Two and three – the first two primes

power(0) is (: 1 ←x :), power(1+n) is (: x.power(n, x) ←x :), for each natural n (x varies over whatever values we know how to multiply by themselves and 1). One may equally define: power(1) is the identity, power(n+m) = (: power(n,x).power(m,x) ←x :) and leave power(0) out of the discussion when no multiplicative identity is available. One of the strengths of trits is their treatment of negatives on an equal footing with positives (instead of digits for 0, 1, 2 we can use digits for −1, 0 and 1) we don't need to reserve a bit for sign; in n trits we can represent the power(n, 3) numbers between ±(power(n, 3) −1)/2, inclusive; the lowest of these is represented by n digits each meaning −1, the highest by n 1 digits and negation of a value simply negates each digit.

Notice, for natural i, that power(power(i, 3), 2) +1 is always a multiple of power(i+1, 3). Proof:

For i = 0, power(power(0,3),2) is power(1,2) is 2 and 2+1 is 3 which is power(0+1,3); once known for i−1, so i>0 and 2.i>i, making power(power(i−1,3),2) equal to q.power(i,3)−1 for some natural q, we can cube each to find power(power(i,3),2) equal to the cube of q.power(i,3)−1;

which comes as a series of terms, in steadily diminishing (from 3) powers of q.power(i,3);
given 2.i>i, all terms but the last two (powers 1 and 0) are multiples of power(2.i,3) hence, in particular, of power(i+1,3);
furthermore, the coefficient of the power(1) term is 3, making it also a multiple of power(i+1,3);
leaving the power(0) term, which is simply −1; and we were going to add 1 to our expression anyway, so
power(power(i,3),2) +1 is equal to some multiple of power(i+1,3);
QED.

Now I'm more interested in a power of 3 that is one short of a power of 2. The obvious example is 3 itself, one short of 4, but is there a bigger ? Lest you ask why, powers of 3 provide an interesting number system, which I'd ideally encode within the conventional binary context leaving as little slack as possible – but just enough to (for example) distinguish keep reading from that was the last digit of the number. For these purposes, 243 = power(5,3) and 256 = power(8,2) differ by only 13, which is pretty good: a byte can encode a bundle of 5 trits or an out-of-band message.

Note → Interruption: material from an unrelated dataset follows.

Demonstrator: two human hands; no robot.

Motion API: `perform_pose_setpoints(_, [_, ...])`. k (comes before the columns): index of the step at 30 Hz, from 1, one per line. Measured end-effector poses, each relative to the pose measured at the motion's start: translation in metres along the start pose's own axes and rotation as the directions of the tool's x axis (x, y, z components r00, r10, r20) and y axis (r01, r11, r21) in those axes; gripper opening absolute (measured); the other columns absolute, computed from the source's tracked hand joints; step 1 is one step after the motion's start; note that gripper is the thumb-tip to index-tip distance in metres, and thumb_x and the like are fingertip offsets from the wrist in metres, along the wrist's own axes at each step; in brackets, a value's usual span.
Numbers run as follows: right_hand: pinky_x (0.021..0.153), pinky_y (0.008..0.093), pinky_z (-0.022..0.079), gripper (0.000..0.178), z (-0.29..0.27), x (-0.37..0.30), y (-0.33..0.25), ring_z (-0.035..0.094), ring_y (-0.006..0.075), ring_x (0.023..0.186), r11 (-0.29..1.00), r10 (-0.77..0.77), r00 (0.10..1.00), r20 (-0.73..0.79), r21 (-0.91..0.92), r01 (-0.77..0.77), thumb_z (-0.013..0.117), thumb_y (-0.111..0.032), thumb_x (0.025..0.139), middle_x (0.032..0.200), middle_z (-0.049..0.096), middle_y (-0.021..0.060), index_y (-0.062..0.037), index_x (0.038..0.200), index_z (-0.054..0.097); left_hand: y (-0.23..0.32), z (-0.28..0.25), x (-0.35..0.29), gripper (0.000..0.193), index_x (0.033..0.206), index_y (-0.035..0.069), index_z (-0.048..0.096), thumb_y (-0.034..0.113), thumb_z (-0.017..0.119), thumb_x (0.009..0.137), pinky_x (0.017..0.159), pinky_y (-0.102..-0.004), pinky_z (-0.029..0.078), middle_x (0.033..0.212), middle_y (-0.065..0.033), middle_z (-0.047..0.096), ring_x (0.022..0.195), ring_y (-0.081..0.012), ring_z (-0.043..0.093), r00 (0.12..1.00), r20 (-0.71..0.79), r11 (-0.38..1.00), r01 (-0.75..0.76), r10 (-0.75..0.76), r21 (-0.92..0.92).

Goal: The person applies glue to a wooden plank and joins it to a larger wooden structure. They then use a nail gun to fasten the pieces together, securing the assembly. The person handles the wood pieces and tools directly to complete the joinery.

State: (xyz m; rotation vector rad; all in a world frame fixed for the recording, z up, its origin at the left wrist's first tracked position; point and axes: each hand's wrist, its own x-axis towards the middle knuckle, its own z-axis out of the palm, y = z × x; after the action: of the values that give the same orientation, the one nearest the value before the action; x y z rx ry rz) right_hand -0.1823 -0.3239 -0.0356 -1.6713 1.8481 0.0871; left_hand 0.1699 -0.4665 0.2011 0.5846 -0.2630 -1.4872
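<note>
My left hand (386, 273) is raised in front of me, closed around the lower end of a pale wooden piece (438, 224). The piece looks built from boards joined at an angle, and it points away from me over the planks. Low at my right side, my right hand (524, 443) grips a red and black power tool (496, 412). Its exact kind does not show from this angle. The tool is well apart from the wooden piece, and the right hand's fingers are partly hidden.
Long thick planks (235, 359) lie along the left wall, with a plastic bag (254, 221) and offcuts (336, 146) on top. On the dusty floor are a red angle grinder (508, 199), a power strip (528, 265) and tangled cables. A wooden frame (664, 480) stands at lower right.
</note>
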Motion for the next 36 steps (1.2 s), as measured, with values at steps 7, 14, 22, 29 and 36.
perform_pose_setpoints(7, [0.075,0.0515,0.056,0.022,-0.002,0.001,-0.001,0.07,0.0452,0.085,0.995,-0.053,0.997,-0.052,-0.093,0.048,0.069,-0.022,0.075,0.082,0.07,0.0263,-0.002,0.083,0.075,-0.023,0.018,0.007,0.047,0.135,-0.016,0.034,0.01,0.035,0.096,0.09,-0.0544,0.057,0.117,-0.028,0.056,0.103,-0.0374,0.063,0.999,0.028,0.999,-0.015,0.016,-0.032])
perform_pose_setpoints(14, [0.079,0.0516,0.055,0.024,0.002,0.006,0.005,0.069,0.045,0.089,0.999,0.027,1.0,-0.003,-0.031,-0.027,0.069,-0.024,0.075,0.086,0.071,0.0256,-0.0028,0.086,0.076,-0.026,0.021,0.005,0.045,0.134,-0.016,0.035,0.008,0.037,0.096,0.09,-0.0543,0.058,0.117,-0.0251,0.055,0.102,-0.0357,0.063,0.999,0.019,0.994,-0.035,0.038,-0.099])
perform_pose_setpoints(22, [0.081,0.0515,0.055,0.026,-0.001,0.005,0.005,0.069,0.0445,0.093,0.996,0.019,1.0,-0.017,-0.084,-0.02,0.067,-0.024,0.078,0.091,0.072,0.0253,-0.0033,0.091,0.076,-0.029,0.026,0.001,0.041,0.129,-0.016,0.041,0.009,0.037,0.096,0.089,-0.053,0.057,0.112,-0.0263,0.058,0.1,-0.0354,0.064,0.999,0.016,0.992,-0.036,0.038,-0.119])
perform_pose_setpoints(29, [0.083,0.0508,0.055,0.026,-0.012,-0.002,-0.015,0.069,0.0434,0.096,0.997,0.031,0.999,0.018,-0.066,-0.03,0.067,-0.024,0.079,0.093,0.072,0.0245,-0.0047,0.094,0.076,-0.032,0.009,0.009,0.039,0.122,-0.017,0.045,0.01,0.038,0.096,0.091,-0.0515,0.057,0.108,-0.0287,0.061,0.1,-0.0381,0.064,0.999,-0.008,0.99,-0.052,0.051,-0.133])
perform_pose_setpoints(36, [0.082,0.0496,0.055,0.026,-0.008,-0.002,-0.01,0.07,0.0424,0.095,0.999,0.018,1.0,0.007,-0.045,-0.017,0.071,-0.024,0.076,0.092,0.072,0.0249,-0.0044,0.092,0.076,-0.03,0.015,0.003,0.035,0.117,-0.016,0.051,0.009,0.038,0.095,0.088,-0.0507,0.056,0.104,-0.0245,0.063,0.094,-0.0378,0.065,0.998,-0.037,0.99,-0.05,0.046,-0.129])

So let me look at polynomials in the powers of 2 and 3; and I'll abbreviate power as just p.

1 = p(0,3) = p(0,2) = 3−2
2 = 1+1
3 = 1+3
4 = p(2,2)
5 = 3+2 = p(2,2)+1
7 = p(2,2)+3
8 = p(3,2)
9 = p(2,3) = p(3,2)+1
11 = p(2,3) + 2 = p(3,2) + 3
13 = p(2,3) + p(2,2)
16 = p(4,2)
17 = p(4,2) + 1 = p(2,3) + p(3,2)
19 = p(4,2) + 3
23 = p(3,3) − p(2,2) first −
27 = p(3,3)
29 = p(3,3) + 2
31 = p(3,3) + p(2,2) = p(5,2) − 1
32 = p(5,2)
37 = p(6,2) − p(3,3)
41 = p(5,2) + p(3,2)
43 = p(3,3) + p(4,2)
47 = p(7,2) − p(4,3)
53 = p(6,2) − p(2,3) −2 = 2.p(3,3) − 1 = p(4,3) −p(3,3) −1 = p(2,7)+p(2,2)
59 = p(5,2) + p(3,3)
61 = p(6,2) −3
64 = p(6,2)
67 = p(6,2) +3
71 = p(4,3) −2.(2+3) = p(4,3) −p(2,3) −1 = p(6,2) +p(3,2) −1
73 = p(6,2) + p(2,3)
79 = p(4,3) − 2
81 = p(4,3)
83 = p(4,3) + 2
89 = p(4,3) + p(3,2)
97 = p(4,3) + p(4,2)
101 = p(7,2) − p(3,3)
103 =

I'm also interested in which powers of 2 are one more or less than a prime. Conjecture: every prime is the sum or difference of a power of 2 and a power of 3.

2−1=p(0,n), 2+1=3
p(2,2)−1 = 3, p(2,2)+1 = 3+2
p(2,3)−1 = (3−1).(3+1) = 2.p(2,2) = p(3,2), p(2,3)+1 = 2.(p(2,2)+1)
p(3,2)+1 = p(2,3), p(3,2)−1 = p(2,2)+3
p(3,3)−1 = 2.(p(2,3)+p(2,2)), p(3,3)+1 = p(2,2).(p(3,2)−1)
p(4,2)−1 = 3.(3+2), p(4,2)+1 = p(3,2)+p(2,3)
p(5,2)−1 = p(3,3)+p(2,2)+1, p(5,2)+1 = 3.(p(3,2)+2)
p(4,3)
p(3,2)−1 = 7, p(3,2)+1 = 2.p(2,2) + 1 = (3−1).(3+1) + 1 = p(2,3)
p(4,2)−1 = (p(2,2)−1).(p(2,2)+1) = 15, p(4,2)+1 = 17
p(5,2)−1 = 31, p(5,2)+1 = 3.(p(2,3)+2)
p(6,2)−1 = (p(3,2)−1).(p(3,2)+1) = 7.p(2,3)
3+1=p(2,2), p(2,2)+1=5
p(3,2)−1=7, p(3,2)+1=p(2,3)
p(4,2)+1=17
p(5,2)−1=31
p(6,2)−1 = (p(3,2)−1).(p(3,2)+1) = 7.p(2,3)
p(9,2) = p(6,3) −p(5,3) +p(3,3) −1 = (p(3,3)−p(2,3)+1).p(3,3) −1

Perhaps a more fruitful approach is to use continued fractions and observe that:

log(2) / log(3) = 1 −1/(3 −1/(3 +1/(2 +1/(4 −1/(6 +1/(2 +1/(23 …)))))))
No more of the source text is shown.